À l’heure de la digitalisation de la relation client, il serait hasardeux de renoncer aux canaux traditionnels de communication au prétexte de la modernité. La fracture numérique est une réalité à prendre en compte, tout comme la préférence des clients qui peut varier au fil de leur parcours. Le digital c’est bien, l’omnicanal c’est mieux !

 

Un Français sur six touché par l’illectronisme

Certes, on compte en France davantage de téléphones que d’habitants (102,8% de taux d’équipement !). Certes, 91% de la population utilise internet et les trois quarts des Français sont actifs sur les réseaux sociaux. Mais même s’ils passent en moyenne près de 7h par jour sur la Toile tous appareils confondus, ces données We Are Social/Hootsuite du rapport 2021 ne suffisent pas à faire du digital la panacée de la relation client. Car l’exclusion numérique existe : elle touche ceux qui n’ont pas accès aux technologies informatiques et ceux qui ne possèdent pas les compétences numériques de base, c’est ce qu’on appelle l’illectronisme.

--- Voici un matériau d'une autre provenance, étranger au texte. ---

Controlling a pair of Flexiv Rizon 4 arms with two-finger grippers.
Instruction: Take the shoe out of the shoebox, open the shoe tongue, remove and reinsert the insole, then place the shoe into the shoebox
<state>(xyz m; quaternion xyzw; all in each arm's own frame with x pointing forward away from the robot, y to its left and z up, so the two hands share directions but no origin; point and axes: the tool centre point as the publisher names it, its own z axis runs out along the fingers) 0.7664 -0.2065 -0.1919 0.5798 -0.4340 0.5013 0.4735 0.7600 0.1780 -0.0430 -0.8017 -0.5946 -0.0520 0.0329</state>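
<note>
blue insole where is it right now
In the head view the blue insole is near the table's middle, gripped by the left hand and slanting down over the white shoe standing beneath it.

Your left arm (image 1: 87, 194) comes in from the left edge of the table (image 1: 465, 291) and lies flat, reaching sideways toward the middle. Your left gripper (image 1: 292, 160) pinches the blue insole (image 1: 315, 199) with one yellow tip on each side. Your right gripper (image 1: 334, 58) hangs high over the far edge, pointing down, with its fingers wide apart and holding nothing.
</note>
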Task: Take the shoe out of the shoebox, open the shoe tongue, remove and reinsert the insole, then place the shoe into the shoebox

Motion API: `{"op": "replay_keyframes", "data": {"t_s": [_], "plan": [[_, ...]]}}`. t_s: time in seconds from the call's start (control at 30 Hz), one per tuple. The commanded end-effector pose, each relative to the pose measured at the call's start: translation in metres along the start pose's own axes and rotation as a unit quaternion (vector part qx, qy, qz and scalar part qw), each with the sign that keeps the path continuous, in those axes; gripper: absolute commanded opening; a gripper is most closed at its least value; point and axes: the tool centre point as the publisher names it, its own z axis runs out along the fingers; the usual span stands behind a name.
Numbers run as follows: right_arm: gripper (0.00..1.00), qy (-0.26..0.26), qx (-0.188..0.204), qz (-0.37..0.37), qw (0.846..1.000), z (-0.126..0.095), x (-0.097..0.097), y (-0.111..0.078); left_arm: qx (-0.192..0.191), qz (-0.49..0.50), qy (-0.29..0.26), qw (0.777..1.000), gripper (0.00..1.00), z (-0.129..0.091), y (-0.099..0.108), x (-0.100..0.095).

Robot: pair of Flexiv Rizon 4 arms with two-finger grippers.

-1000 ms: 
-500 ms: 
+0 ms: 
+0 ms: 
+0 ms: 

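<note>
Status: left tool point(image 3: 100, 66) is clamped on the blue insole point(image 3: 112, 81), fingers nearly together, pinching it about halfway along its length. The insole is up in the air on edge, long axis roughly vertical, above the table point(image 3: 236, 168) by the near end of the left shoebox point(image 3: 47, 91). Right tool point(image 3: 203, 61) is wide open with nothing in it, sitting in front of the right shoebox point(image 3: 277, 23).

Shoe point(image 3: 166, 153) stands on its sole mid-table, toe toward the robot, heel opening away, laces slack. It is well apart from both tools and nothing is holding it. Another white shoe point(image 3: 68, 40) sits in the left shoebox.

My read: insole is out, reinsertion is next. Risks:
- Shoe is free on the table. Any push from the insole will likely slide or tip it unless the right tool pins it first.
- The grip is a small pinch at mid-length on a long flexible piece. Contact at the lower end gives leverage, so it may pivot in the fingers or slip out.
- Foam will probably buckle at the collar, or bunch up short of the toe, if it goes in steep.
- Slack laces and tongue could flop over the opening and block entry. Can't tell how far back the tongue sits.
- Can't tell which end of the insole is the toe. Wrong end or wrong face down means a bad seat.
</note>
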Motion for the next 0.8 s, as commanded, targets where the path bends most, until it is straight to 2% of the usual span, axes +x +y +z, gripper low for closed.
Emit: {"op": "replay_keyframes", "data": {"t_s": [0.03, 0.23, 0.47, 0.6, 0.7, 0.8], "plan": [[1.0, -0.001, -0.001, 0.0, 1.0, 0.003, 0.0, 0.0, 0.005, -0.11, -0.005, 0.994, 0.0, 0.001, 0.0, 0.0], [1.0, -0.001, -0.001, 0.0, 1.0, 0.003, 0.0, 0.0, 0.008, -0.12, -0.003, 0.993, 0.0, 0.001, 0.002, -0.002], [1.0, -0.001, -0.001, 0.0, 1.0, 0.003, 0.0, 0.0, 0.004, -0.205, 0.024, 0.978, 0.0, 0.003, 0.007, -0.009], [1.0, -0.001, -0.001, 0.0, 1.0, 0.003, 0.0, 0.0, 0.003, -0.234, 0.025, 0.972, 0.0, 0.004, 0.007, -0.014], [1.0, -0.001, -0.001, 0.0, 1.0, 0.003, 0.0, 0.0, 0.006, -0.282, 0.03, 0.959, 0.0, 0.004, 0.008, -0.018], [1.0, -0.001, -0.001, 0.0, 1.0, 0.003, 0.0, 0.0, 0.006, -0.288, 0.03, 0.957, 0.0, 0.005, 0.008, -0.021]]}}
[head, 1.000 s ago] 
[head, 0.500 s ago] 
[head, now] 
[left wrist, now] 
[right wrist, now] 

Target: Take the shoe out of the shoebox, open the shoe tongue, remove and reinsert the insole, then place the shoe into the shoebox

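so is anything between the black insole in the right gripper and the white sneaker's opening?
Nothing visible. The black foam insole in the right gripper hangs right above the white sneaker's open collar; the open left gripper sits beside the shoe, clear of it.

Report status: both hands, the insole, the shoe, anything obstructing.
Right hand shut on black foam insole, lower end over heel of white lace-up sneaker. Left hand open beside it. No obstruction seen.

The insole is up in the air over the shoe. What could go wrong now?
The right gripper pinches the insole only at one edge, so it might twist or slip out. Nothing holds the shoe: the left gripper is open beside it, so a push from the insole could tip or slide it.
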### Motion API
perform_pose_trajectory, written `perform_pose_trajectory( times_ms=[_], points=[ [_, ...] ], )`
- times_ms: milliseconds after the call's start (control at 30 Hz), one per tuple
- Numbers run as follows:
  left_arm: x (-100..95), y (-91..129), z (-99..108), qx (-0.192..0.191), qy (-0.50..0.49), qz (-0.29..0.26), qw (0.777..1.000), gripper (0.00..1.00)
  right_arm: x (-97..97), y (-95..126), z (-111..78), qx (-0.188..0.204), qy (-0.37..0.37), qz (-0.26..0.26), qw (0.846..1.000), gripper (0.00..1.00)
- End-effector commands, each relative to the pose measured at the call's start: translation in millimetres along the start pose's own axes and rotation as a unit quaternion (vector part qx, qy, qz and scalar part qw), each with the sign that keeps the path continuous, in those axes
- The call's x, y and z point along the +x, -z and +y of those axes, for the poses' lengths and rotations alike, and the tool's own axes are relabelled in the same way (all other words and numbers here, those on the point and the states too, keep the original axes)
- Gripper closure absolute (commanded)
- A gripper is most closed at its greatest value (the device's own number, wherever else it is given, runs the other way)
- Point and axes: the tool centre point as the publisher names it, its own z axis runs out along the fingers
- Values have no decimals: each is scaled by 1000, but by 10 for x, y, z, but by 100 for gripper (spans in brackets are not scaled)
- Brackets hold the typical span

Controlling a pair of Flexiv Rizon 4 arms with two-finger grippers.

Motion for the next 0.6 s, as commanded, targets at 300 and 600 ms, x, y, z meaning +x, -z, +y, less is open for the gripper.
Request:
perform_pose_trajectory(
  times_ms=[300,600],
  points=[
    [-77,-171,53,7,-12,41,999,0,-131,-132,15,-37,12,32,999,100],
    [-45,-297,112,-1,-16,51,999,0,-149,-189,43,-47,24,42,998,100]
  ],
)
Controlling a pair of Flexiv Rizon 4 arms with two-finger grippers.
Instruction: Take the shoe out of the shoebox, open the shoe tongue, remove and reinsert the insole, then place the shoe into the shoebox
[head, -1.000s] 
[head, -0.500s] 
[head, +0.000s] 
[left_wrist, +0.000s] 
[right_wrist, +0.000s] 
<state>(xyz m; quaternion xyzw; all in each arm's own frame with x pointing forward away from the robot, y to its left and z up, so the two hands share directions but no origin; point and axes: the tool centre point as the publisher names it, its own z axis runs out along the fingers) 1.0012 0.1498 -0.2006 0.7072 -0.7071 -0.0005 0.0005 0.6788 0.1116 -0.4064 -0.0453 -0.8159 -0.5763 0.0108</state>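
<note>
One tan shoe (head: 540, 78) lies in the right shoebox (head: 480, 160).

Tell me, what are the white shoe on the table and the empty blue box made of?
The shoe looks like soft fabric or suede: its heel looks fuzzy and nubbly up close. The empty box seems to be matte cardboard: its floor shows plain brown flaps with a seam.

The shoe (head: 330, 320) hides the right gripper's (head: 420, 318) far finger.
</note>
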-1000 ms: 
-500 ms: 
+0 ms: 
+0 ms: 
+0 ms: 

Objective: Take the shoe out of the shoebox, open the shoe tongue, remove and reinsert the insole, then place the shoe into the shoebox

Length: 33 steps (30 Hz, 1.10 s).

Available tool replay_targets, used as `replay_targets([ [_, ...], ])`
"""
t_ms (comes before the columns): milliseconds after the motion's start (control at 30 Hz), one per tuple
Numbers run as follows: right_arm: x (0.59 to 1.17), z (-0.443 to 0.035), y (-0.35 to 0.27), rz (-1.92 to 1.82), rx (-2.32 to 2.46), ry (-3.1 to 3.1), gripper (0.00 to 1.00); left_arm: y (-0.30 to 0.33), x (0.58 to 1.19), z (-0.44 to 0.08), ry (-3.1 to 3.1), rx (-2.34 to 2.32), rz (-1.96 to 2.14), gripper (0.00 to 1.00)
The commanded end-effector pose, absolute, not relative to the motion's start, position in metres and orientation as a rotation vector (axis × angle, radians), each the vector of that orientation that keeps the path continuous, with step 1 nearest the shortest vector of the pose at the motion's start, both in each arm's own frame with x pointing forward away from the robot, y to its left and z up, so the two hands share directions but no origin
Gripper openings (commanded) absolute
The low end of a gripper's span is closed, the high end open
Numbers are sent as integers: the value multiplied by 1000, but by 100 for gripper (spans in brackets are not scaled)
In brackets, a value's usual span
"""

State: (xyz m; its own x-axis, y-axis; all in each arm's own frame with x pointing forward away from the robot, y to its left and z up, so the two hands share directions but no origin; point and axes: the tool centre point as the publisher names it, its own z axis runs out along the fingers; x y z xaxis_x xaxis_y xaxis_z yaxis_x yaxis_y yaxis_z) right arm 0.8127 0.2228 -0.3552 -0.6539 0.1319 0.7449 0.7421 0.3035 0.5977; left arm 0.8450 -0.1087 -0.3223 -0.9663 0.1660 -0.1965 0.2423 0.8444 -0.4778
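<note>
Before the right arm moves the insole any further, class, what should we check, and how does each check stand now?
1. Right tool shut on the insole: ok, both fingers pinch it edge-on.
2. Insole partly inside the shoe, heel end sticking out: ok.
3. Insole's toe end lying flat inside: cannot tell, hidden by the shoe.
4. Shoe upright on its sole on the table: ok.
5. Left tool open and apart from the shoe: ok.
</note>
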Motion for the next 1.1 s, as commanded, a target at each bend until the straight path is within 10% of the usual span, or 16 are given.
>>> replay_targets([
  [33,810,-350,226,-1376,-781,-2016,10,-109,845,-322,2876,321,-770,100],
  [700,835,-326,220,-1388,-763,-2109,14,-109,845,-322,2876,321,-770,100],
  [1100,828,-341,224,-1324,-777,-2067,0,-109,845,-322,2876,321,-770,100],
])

Près d’un Français sur six est concerné par ce phénomène d’après l’Insee ! Une personne sur trois ne sait pas utiliser un logiciel, une sur quatre ne sait pas s’informer sur internet et une sur cinq ne sait pas communiquer en ligne.

 

Les personnes âgées et isolées en première ligne

De qui parle-t-on ? Les femmes (17,5%) sont légèrement plus touchées par l’illectronisme que les hommes (15,5%), mais la fracture numérique est avant tout une fracture générationnelle : 27% des seniors (60 ans et +) n’utilisent jamais internet. Elle est aussi sociale : l’illectronisme touche 44% des personnes sans diplôme contre seulement 3% de ceux qui ont effectué des études supérieures, et il est deux fois plus présent chez les chômeurs (8,8%) que les actifs (4,4%). Les personnes seules sont également les plus éloignées du digital (32,4%, contre seulement 4,4% chez les familles avec enfant).

 

Les abandonnistes, une catégorie plus large encore

Site internet, email marketing, module de chat, réseaux sociaux : le digital recouvre de nombreux points de contact avec ses prospects, clients et usagers. Être présent sur le digital n’est plus un sujet de débat ; pour être crédible, une marque doit être bien référencée sur les moteurs de recherche et soigner sa e-réputation. Mais tout ne se joue pas en ligne. Renoncer à être joignable par téléphone pour privilégier les messageries instantanées ou les formulaires, c’est courir le risque de se couper du public non connecté ou rétif à l’utilisation d’internet. Les « abandonnistes », ceux qui renoncent à un recours à travers internet par défiance ou par peur de la complexité perçue du monde numérique, représentaient même un tiers des personnes sondées par l’institut CSA en 2018. Et leur profil dépassait celui des illectronistes.

 

La stratégie omnicanale ouvre

Une stratégie de communication client doit inclure plutôt qu’exclure. Le digital permet de s’adresser au plus grand nombre, mais d’autres canaux sont nécessaires pour couvrir le public le plus large possible : le courrier, le téléphone ou encore le contact direct dans un point de vente physique ou lors d’une permanence. Plutôt que d’imposer un mode de communication à chaque étape du parcours client, une stratégie omnicanale va offrir le choix à chacun du canal qu’il préfère. Elle permet de s’assurer de conserver un prospect dans le tunnel de conversion ou de fidéliser un client satisfait d’être considéré.